Print every line of the material below exactly as it stands, but omit the pictures.

------------------------------------------------

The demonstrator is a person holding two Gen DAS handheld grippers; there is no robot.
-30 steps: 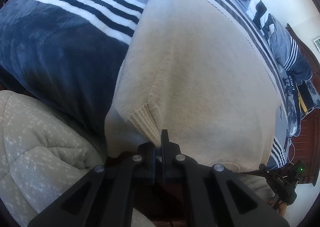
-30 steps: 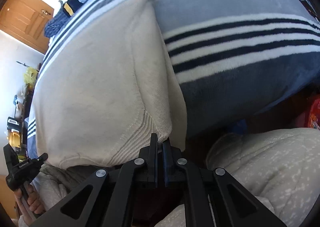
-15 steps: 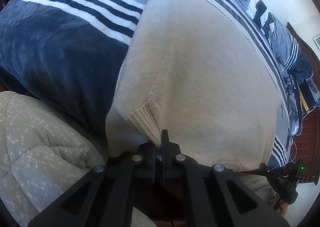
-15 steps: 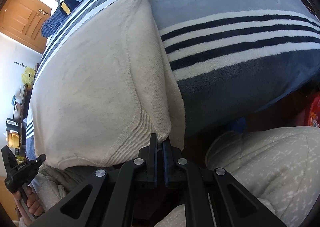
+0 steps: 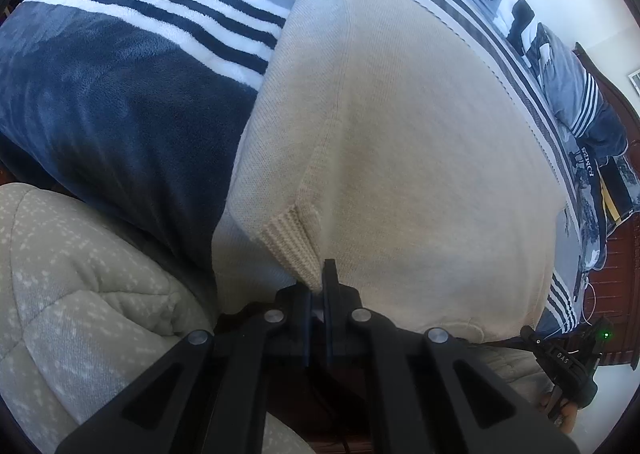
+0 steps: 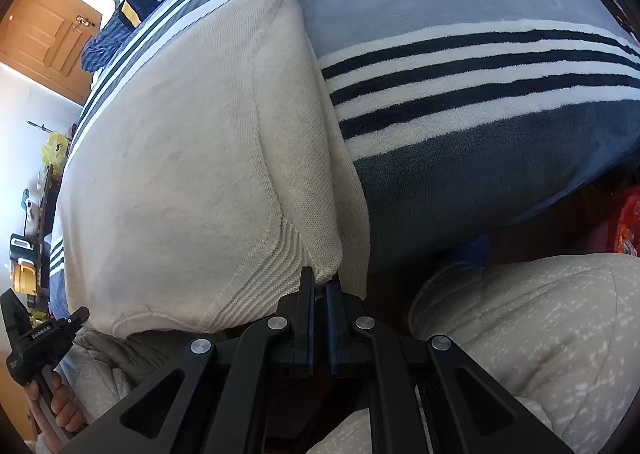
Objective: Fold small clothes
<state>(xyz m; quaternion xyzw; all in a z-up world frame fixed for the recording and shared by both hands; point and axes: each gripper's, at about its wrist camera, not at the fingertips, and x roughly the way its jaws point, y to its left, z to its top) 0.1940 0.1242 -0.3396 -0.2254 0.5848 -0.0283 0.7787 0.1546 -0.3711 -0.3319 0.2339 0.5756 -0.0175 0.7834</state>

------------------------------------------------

* Written solution *
The demonstrator is a person holding two Gen DAS handheld grippers; there is no robot.
-30 steps: 
-30 steps: 
-15 steps: 
-15 steps: 
+0 steps: 
+0 steps: 
Objective: Fold small clothes
<state>(xyz m; quaternion xyzw; all in a z-up world frame fixed for the recording and shared by both hands; point and axes: each gripper's, at about its wrist camera, not at the fingertips, and x roughly the way its jaws point, y to its left, z to its top) 0.1940 0.1242 -0.3396 -0.2254 0.5848 -0.0283 0.7787 0.1546 -0.3711 -0.3319 0.2339 0.5756 -0.0175 0.7834</state>

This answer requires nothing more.